WORK TO BE COMPLETED: Using the listing below, copy exactly the lines from the one containing "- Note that" to the one containing "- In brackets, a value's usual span", both lines included, and no others.

:::

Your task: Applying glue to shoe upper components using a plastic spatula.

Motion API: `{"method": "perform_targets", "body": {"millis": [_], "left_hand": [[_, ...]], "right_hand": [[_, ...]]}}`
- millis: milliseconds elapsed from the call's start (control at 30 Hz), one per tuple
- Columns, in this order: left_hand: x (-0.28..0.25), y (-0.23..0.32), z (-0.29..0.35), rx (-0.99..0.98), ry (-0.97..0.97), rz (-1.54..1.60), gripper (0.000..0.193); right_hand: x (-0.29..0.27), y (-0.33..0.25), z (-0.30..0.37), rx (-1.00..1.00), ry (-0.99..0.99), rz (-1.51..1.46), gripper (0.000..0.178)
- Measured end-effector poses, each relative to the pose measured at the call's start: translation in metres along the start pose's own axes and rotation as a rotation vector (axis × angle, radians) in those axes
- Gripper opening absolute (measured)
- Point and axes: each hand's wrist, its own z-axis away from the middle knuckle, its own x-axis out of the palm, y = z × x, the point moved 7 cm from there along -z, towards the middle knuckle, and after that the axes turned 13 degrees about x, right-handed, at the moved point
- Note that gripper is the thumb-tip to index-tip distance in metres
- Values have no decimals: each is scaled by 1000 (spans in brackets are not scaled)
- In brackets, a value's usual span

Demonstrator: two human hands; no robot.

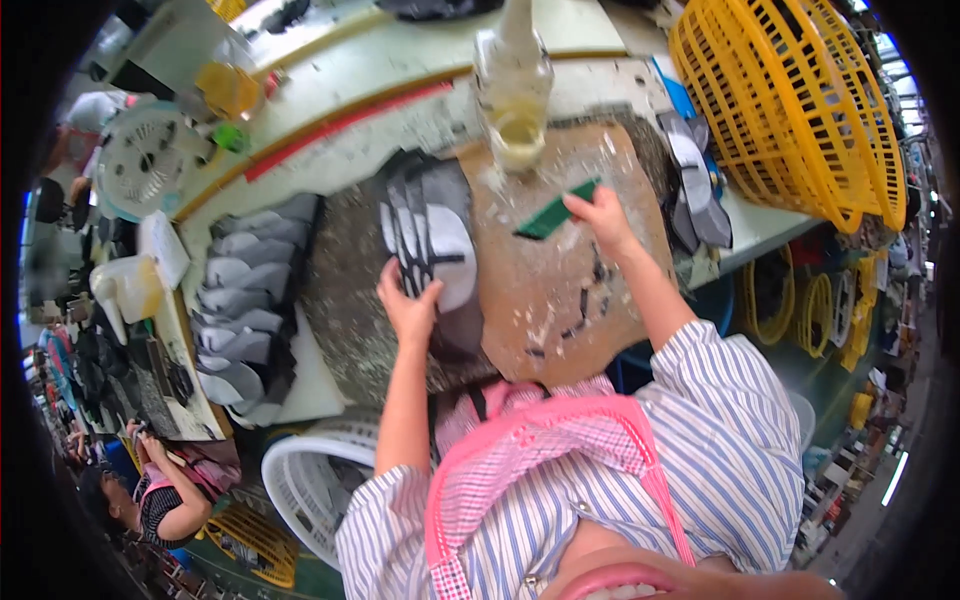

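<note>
Pieces of grey material lie at eleven o'clock; on them we rest our left hand, thumb and fingers spread. At one o'clock, with our right hand, we pinch a flat green tool over the brown sheet.

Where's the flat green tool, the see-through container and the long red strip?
Flat green tool (548, 216): head view, middle of its face.
Clear container with pale-yellow contents (516, 112): head view, front wall.
Long, thin red strip (350, 131): head view, midway along it.
</note>
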Motion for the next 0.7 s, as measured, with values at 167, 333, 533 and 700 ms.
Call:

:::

EXERCISE SOLUTION:
- Note that gripper is the thumb-tip to index-tip distance in metres
- Values have no decimals: each is scaled by 1000 (spans in brackets are not scaled)
- In brackets, a value's usual span

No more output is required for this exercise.